> [TASK STATEMENT]: How many of the lines below contain "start"? Reply with only that figure.

> [PROVIDED DATA]:
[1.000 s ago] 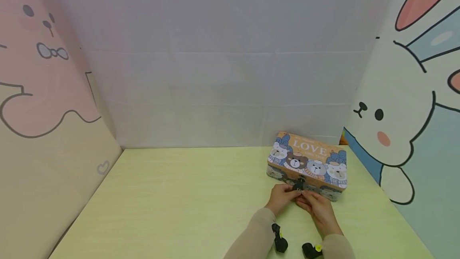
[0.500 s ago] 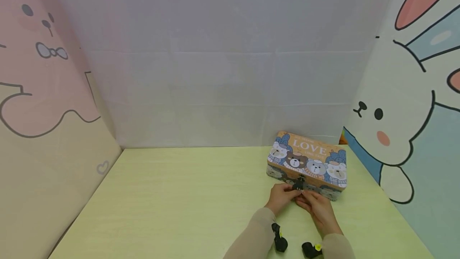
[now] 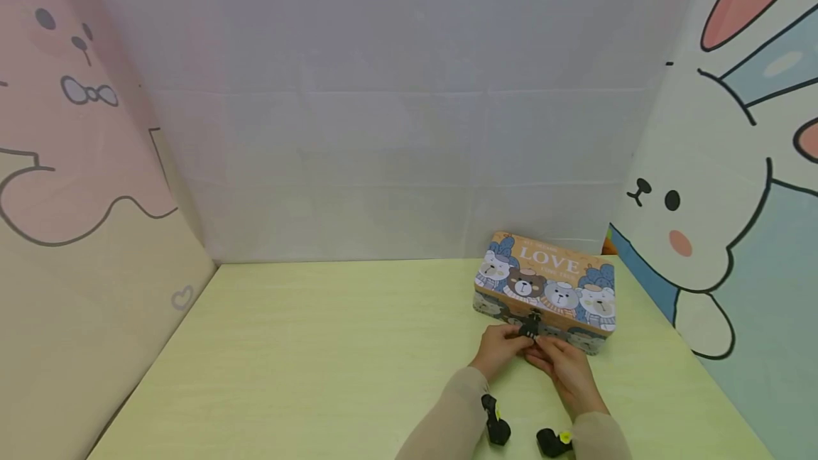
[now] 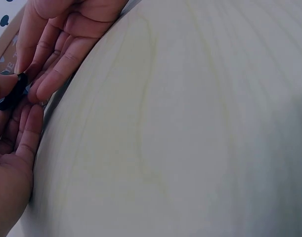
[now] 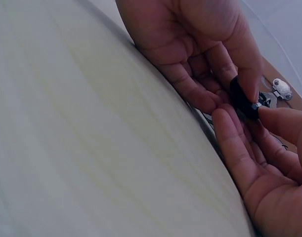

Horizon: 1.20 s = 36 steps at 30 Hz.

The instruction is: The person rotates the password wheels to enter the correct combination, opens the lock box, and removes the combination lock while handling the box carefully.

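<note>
A small black padlock (image 3: pixel 530 328), which seems to have number dials, sits at the front latch (image 5: pixel 279 91) of a tin box (image 3: pixel 546 275) printed with bears and the word LOVE. My left hand (image 3: pixel 497 348) pinches the padlock from the left, thumb on its face. From the other side my right hand (image 3: pixel 567 368) holds it, thumb tip at its end. In the right wrist view the padlock (image 5: pixel 243 100) lies between both thumbs and the curled fingers below. The left wrist view shows only part of the padlock (image 4: pixel 13 93); the fingers cover the rest.
The tin stands at the back right of the pale yellow table (image 3: pixel 307 353), near the white back cloth (image 3: pixel 383 126). A rabbit-print panel (image 3: pixel 716 233) bounds the right side, a pink and cream panel (image 3: pixel 96 268) the left. Black wrist devices (image 3: pixel 497 424) sit by the sleeves.
Both hands stay around the padlock with barely any visible movement. The whole head view has shifted very slightly.
</note>
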Tool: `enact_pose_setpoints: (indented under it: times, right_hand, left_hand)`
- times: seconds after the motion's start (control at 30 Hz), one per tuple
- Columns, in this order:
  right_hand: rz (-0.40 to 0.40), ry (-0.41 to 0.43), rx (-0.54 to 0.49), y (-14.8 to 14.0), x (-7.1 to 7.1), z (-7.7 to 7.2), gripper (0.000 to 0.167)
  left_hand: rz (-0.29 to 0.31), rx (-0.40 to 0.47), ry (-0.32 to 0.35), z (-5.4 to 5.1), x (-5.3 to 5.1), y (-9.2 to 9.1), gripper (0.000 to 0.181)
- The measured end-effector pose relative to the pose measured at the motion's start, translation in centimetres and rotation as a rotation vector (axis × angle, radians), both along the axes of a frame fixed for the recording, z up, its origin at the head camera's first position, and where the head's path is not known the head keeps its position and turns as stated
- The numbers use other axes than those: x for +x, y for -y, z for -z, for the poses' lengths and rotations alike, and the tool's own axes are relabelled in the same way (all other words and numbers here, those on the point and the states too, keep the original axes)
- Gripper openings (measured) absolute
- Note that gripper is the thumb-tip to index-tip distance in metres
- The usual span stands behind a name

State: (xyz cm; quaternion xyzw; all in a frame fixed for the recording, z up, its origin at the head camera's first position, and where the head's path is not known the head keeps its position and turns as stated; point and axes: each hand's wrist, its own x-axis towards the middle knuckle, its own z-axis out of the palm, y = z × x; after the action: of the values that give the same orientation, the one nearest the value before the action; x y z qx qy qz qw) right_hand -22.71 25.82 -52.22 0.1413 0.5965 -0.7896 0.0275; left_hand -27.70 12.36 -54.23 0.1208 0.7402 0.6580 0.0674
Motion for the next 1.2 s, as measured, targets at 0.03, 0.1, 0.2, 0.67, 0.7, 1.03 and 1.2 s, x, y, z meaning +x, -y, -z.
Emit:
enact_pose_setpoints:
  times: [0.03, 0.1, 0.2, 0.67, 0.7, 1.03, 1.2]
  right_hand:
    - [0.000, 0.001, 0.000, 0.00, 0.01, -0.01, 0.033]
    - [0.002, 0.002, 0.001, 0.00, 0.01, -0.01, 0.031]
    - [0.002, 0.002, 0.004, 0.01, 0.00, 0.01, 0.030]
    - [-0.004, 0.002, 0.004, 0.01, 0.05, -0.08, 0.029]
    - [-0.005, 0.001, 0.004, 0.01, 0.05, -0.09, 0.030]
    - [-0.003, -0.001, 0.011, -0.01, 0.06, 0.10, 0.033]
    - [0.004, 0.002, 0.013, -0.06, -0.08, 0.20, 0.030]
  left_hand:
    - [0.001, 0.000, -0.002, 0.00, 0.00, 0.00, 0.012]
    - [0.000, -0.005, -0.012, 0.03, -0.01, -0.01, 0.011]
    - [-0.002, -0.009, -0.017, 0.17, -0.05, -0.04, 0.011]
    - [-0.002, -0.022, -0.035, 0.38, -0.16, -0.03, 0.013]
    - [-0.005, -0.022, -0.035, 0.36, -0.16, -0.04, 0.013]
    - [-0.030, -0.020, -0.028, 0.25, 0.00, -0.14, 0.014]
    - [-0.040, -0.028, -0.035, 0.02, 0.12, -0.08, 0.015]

> [REPLY]: 2